**Prompt:**
Your answer must be an exact copy of the records, minus any pictures.

Listed entries START

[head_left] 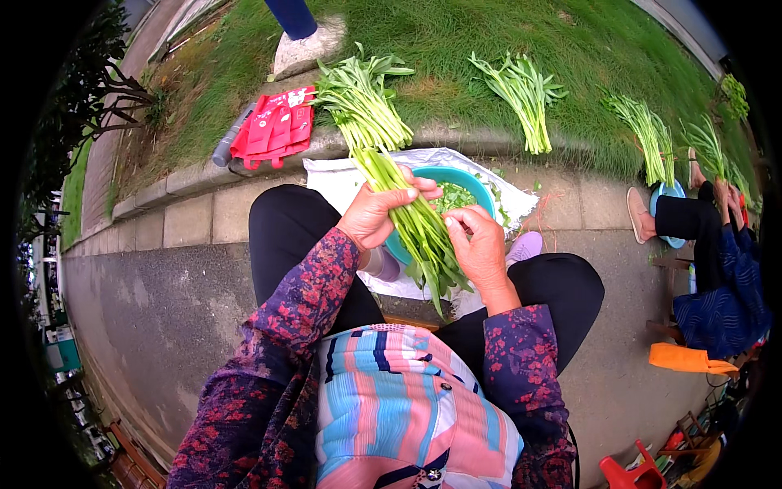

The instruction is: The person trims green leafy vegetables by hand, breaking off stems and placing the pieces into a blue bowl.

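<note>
A long bunch of water spinach point(417, 232) slants across in front of me, its pale stems up and its leaves hanging down toward my lap. My left hand point(376, 210) is wrapped round the stems. Against the right edge of the bunch, my right hand point(481, 253) has its fingers curled and closed; what lies between the fingertips is too small to make out. Behind and below both hands stands a teal basin point(482, 186), partly hidden, with loose green leaf bits point(453, 197) inside.
A white sack point(326, 173) lies under the basin. Bunches of greens point(371, 114) point(525, 102) lie along the kerb and grass. To the left are a red bag point(275, 126) and a grey cylinder point(231, 140). At right, another person point(717, 261) sits handling greens near a blue basin point(669, 196).
</note>
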Demonstrator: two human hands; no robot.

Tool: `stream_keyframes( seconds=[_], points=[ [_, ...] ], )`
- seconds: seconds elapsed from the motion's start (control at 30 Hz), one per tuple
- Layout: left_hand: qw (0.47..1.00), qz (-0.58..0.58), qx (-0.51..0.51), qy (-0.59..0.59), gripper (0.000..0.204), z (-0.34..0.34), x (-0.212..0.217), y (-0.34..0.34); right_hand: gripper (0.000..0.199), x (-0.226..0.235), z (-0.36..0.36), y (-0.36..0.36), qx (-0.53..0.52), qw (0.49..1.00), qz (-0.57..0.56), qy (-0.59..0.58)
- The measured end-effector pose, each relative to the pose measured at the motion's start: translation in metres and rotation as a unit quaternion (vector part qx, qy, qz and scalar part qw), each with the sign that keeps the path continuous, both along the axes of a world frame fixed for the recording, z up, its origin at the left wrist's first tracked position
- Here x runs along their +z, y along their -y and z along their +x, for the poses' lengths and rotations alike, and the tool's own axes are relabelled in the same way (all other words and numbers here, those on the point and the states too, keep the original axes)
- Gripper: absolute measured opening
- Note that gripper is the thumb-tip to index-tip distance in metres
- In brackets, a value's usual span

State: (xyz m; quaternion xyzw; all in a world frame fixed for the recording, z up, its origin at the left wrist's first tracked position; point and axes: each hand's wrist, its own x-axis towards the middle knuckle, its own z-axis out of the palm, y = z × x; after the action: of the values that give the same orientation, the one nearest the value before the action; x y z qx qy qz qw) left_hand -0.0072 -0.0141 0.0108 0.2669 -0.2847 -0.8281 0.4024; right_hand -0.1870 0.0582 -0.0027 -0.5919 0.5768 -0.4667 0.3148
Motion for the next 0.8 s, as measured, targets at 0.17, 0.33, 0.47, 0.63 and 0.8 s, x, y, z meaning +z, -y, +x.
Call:
stream_keyframes(
  seconds=[0.17, 0.33, 0.47, 0.63, 0.8],
  points=[
    [1.000, -0.009, -0.002, -0.009, 0.021, 0.002, 0.001, 0.002, 0.006, 0.003, 0.003, 0.000, 0.005, 1.000, 0.016, 0.002],
    [1.000, -0.007, -0.017, -0.022, 0.020, 0.001, -0.002, 0.002, 0.005, -0.001, 0.003, 0.001, -0.023, 0.999, 0.026, 0.037],
    [1.000, 0.005, -0.018, -0.024, 0.019, -0.002, -0.001, 0.001, 0.006, -0.015, -0.005, 0.003, -0.101, 0.985, 0.090, 0.105],
    [0.995, 0.059, 0.053, -0.060, 0.027, 0.006, -0.004, 0.004, 0.011, -0.013, -0.022, 0.007, -0.149, 0.964, 0.099, 0.195],
    [0.983, 0.112, 0.099, -0.106, 0.041, 0.015, -0.014, 0.008, 0.013, -0.013, -0.032, 0.010, -0.182, 0.956, 0.070, 0.221]
  ],
)
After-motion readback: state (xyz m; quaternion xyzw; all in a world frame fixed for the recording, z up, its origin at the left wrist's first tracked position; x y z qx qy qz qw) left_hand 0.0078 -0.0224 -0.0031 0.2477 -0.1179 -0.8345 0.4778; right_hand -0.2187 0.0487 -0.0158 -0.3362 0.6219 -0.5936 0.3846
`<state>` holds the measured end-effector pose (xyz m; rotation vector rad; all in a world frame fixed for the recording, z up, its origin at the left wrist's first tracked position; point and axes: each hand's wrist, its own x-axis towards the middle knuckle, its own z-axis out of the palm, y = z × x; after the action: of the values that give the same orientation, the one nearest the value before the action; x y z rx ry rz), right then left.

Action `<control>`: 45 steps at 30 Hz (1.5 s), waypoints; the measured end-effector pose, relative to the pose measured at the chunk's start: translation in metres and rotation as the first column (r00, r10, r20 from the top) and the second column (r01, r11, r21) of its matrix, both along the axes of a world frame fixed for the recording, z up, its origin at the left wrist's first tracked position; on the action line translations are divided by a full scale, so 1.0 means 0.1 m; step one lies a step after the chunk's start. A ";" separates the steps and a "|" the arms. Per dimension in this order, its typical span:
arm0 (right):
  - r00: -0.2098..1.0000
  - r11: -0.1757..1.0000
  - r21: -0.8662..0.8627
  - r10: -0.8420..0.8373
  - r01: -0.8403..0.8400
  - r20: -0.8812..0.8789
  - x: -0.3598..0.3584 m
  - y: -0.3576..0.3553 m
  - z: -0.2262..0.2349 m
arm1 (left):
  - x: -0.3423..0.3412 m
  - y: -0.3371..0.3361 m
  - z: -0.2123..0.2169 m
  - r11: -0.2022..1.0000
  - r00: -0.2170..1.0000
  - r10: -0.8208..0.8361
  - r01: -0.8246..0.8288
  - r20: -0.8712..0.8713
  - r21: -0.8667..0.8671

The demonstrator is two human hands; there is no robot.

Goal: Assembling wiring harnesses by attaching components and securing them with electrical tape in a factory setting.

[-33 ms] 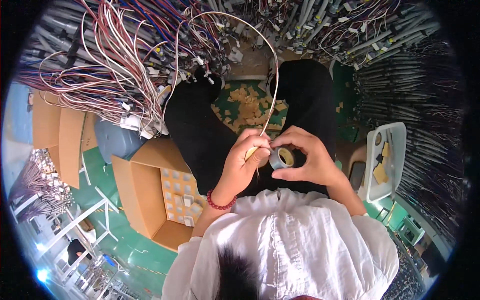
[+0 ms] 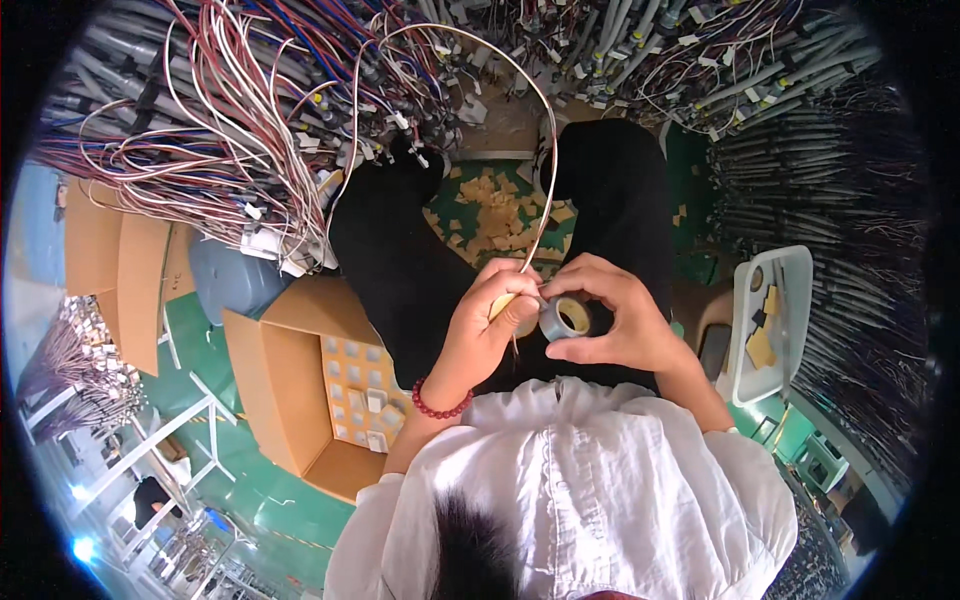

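My left hand [image 2: 490,310] is closed in a pinch on a thin white-and-reddish-brown wire [image 2: 551,170], which arches up and over to the left toward the bundles. A small tan piece [image 2: 501,305] shows between its thumb and fingers. Curled around a silver-grey roll of tape [image 2: 555,328], my right hand [image 2: 628,312] has its fingertips close beside those of the left. Whether the tape touches the wire is hidden by the fingers.
Wire bundles [image 2: 250,120] crowd the far side. An open cardboard box [image 2: 290,400] with pale pieces stands at left, near a blue-grey bin [image 2: 235,280]. On the right is a clear plastic tray [image 2: 741,340] holding tan pieces. Tan scraps [image 2: 497,215] litter the green floor between my legs.
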<state>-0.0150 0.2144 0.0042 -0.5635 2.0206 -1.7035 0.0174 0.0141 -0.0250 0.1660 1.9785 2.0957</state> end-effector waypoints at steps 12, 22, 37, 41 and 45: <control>0.738 0.933 -0.355 0.198 0.060 0.645 -0.15 0.03 -0.18 | 0.02 -0.16 0.09 0.925 0.975 -0.208 0.168 0.084 0.339; 0.841 0.882 -0.434 0.369 -0.182 0.397 -0.23 -0.02 -0.06 | -0.04 -0.17 0.20 0.857 0.941 -0.328 0.257 0.089 0.446; 0.749 0.758 -0.459 0.612 -0.463 0.255 -0.26 -0.01 -0.02 | 0.02 -0.13 0.05 0.718 0.911 -0.389 0.207 0.137 0.665; 0.769 0.746 -0.441 0.616 -0.499 0.170 -0.29 0.01 -0.03 | -0.01 -0.12 0.04 0.734 0.935 -0.341 0.198 0.100 0.649; 0.826 0.798 -0.359 0.552 -0.485 0.110 -0.27 0.04 -0.01 | -0.02 -0.26 0.13 0.960 0.974 -0.226 0.224 -0.004 0.171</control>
<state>-0.0421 0.2184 0.0029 -0.9094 1.2802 -1.6491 0.0157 -0.0121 -0.0121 0.3871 1.6814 2.1065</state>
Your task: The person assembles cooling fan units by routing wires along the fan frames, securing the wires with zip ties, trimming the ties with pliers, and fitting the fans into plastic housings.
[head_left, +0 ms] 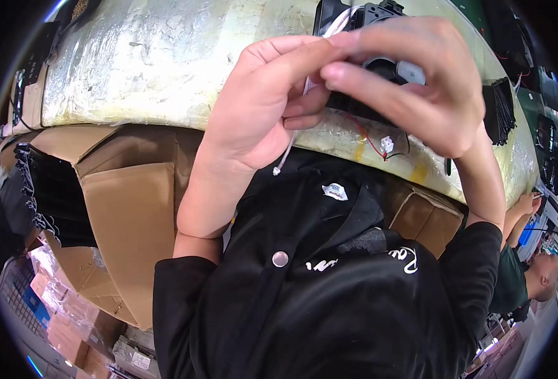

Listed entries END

**Task result:**
[head_left] 

The instruction is: The person trims green leafy vegetables by hand, breaking off stems and placing the pieces into a blue bowl.

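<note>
A long bunch of water spinach point(417, 232) slants across in front of me, its pale stems up and its leaves hanging down toward my lap. My left hand point(376, 210) is wrapped round the stems. Against the right edge of the bunch, my right hand point(481, 253) has its fingers curled and closed; what lies between the fingertips is too small to make out. Behind and below both hands stands a teal basin point(482, 186), partly hidden, with loose green leaf bits point(453, 197) inside.
A white sack point(326, 173) lies under the basin. Bunches of greens point(371, 114) point(525, 102) lie along the kerb and grass. To the left are a red bag point(275, 126) and a grey cylinder point(231, 140). At right, another person point(717, 261) sits handling greens near a blue basin point(669, 196).
</note>
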Demonstrator: two human hands; no robot.

Tool: `stream_keyframes( seconds=[_], points=[ [_, ...] ], )`
- seconds: seconds elapsed from the motion's start (control at 30 Hz), one per tuple
- Layout: left_hand: qw (0.47..1.00), qz (-0.58..0.58), qx (-0.51..0.51), qy (-0.59..0.59), gripper (0.000..0.204), z (-0.34..0.34), x (-0.212..0.217), y (-0.34..0.34); right_hand: gripper (0.000..0.199), x (-0.226..0.235), z (-0.36..0.36), y (-0.36..0.36), qx (-0.53..0.52), qw (0.49..1.00), qz (-0.57..0.56), qy (-0.59..0.58)
- The measured end-effector pose, each relative to the pose measured at the motion's start: translation in metres and rotation as a unit quaternion (vector part qx, qy, qz and scalar part qw), each with the sign that keeps the path continuous, both along the axes of a world frame fixed for the recording, z up, its origin at the left wrist's first tracked position
- Here x runs along their +z, y along their -y and z along their +x, for the poses' lengths and rotations alike, and the tool's own axes are relabelled in the same way (all other words and numbers here, those on the point and the states too, keep the original axes)
- Gripper: absolute measured opening
- Note that gripper is the thumb-tip to index-tip distance in metres
- In brackets, a value's usual span

State: (xyz m; quaternion xyzw; all in a world frame fixed for the recording, z up, its origin at the left wrist's first tracked position; point and axes: each hand's wrist, its own x-axis towards the middle knuckle, its own z-axis out of the palm, y = z × x; after the action: of the values that give the same orientation, the one nearest the value before the action; x y z qx qy qz qw) left_hand -0.0072 -0.0141 0.0108 0.2669 -0.2847 -0.8281 0.4024; right_hand -0.1870 0.0582 -0.0027 -0.5919 0.5768 -0.4667 0.3148
Motion for the next 0.8 s, as measured, targets at 0.17, 0.33, 0.47, 0.63 and 0.8 s, x, y, z meaning +z, -y, +x.
Call:
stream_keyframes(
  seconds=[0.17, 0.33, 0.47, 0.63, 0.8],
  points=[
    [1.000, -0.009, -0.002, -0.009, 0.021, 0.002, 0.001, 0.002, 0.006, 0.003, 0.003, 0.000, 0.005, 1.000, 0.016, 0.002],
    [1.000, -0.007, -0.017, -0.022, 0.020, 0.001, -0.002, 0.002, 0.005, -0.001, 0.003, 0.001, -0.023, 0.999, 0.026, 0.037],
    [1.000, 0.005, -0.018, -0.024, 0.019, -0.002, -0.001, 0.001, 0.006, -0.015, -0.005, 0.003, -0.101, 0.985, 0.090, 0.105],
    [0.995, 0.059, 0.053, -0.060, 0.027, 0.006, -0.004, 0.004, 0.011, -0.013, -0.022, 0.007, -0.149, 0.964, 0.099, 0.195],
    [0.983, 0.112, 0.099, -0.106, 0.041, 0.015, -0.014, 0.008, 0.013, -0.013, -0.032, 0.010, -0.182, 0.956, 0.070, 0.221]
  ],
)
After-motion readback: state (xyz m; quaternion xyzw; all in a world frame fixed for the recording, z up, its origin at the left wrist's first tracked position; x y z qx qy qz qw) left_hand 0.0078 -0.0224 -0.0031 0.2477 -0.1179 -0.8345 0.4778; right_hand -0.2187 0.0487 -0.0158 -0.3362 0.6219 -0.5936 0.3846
`<state>` holds the measured end-effector pose (xyz m; rotation vector rad; all in a world frame fixed for the recording, z up, its origin at the left wrist's first tracked position; point and axes: each hand's wrist, its own x-axis towards the middle knuckle, its own z-axis out of the palm, y = z × x; after the action: of the values that give the same orientation, the one nearest the value before the action; x y z rx ry rz), right then left.

Action `<control>`: 45 steps at 30 Hz (1.5 s), waypoints; the measured end-effector pose, relative to the pose measured at the chunk's start: translation in metres and rotation as the first column (r00, r10, r20 from the top) and the second column (r01, r11, r21) of its matrix, both along the axes of a world frame fixed for the recording, z up, its origin at the left wrist's first tracked position; on the action line translations are divided by a full scale, so 1.0 means 0.1 m; step one lies a step after the chunk's start. A ";" separates the steps and a "|" the arms. Per dimension in this order, its typical span:
arm0 (right):
  - r00: -0.2098..1.0000
  - r11: -0.1757..1.0000
  - r21: -0.8662..0.8627
  - r10: -0.8420..0.8373
  - r01: -0.8403..0.8400
  - r20: -0.8812..0.8789
  - x: -0.3598..0.3584 m
  - y: -0.3576..0.3553 m
  - z: -0.2262..0.2349 m
arm1 (left):
  - x: -0.3423..0.3412 m
  - y: -0.3371..0.3361 m
  - z: -0.2123..0.2169 m
  - r11: -0.2022..1.0000
  - r00: -0.2170..1.0000
  - r10: -0.8208..0.8361
  - r01: -0.8246..0.8288
  - r20: -0.8712..0.8713
  - r21: -0.8667..0.8671

The demonstrator is two human hands; there is no robot.

Goal: Assembling wiring harnesses by attaching components and securing them with electrical tape in a factory setting.

[-33 ms] 
[+0 ms] 

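My left hand [image 2: 490,310] is closed in a pinch on a thin white-and-reddish-brown wire [image 2: 551,170], which arches up and over to the left toward the bundles. A small tan piece [image 2: 501,305] shows between its thumb and fingers. Curled around a silver-grey roll of tape [image 2: 555,328], my right hand [image 2: 628,312] has its fingertips close beside those of the left. Whether the tape touches the wire is hidden by the fingers.
Wire bundles [image 2: 250,120] crowd the far side. An open cardboard box [image 2: 290,400] with pale pieces stands at left, near a blue-grey bin [image 2: 235,280]. On the right is a clear plastic tray [image 2: 741,340] holding tan pieces. Tan scraps [image 2: 497,215] litter the green floor between my legs.
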<state>-0.0150 0.2144 0.0042 -0.5635 2.0206 -1.7035 0.0174 0.0141 -0.0250 0.1660 1.9785 2.0957</state> end-effector waypoints at steps 12, 22, 37, 41 and 45: <control>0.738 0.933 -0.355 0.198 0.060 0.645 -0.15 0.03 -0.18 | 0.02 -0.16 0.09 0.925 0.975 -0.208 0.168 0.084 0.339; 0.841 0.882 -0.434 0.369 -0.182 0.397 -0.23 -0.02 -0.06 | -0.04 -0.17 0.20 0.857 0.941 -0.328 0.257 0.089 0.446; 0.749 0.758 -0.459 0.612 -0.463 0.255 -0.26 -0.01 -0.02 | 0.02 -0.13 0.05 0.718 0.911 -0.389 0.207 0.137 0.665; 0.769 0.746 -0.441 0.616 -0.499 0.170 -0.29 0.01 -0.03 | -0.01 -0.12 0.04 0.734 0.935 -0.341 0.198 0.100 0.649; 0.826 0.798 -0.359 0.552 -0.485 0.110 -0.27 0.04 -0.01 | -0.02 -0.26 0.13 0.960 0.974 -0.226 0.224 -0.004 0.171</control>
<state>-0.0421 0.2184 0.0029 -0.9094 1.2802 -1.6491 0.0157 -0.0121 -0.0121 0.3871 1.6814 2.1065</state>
Your task: The person assembles cooling fan units by routing wires along the fan frames, securing the wires with zip ties, trimming the ties with pliers, and fitting the fans into plastic housings.
[head_left, +0 ms] 

With this, the exercise is finished.